Exercise data
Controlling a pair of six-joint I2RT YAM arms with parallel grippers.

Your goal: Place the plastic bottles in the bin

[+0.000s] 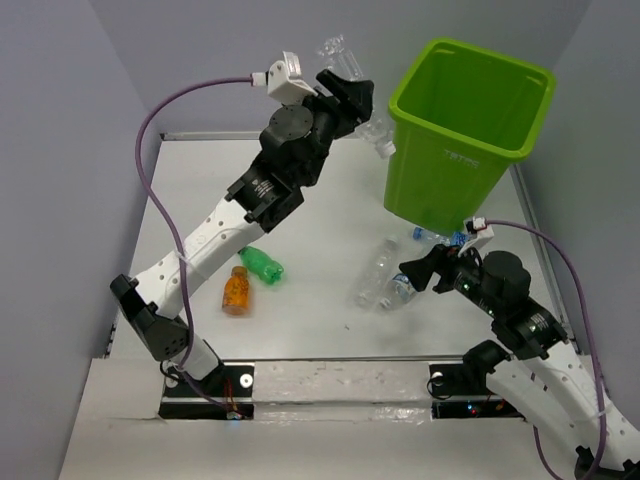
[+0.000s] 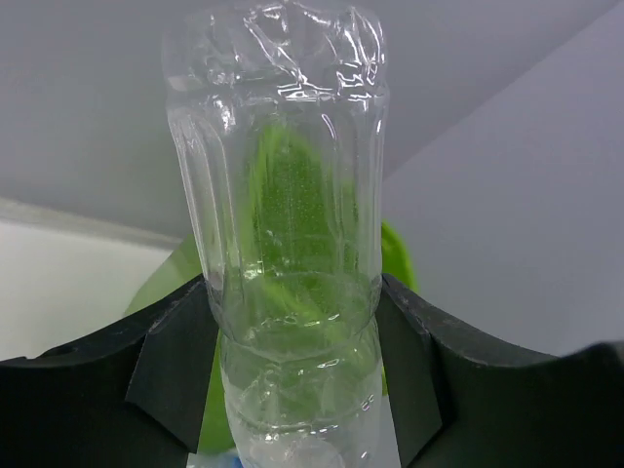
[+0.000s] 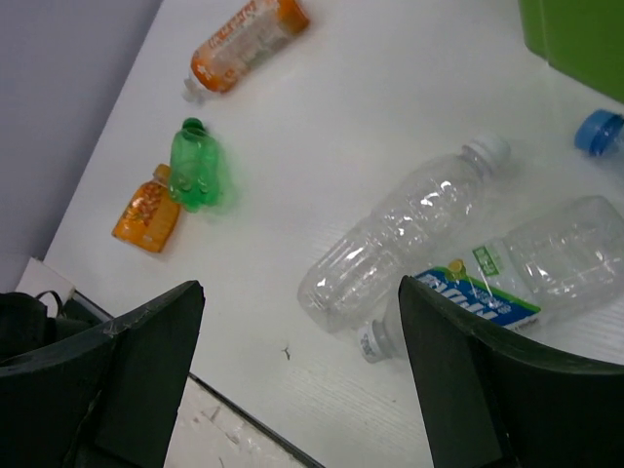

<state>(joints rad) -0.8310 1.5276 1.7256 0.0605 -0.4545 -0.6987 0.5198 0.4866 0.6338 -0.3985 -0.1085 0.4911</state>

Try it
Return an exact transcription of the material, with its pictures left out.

Expected answer
Controlling a pair of six-joint I2RT YAM arms with parallel grippers.

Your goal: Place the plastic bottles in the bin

[+0.000s] 
[+0.000s] 
[+0.000s] 

<state>(joints rad) -0.8310 1.5276 1.7256 0.0605 -0.4545 -0.6987 0.5198 0.4866 0.6338 -0.3985 -0.1085 0.4911</state>

Work on this exercise is finished, so nothing remains.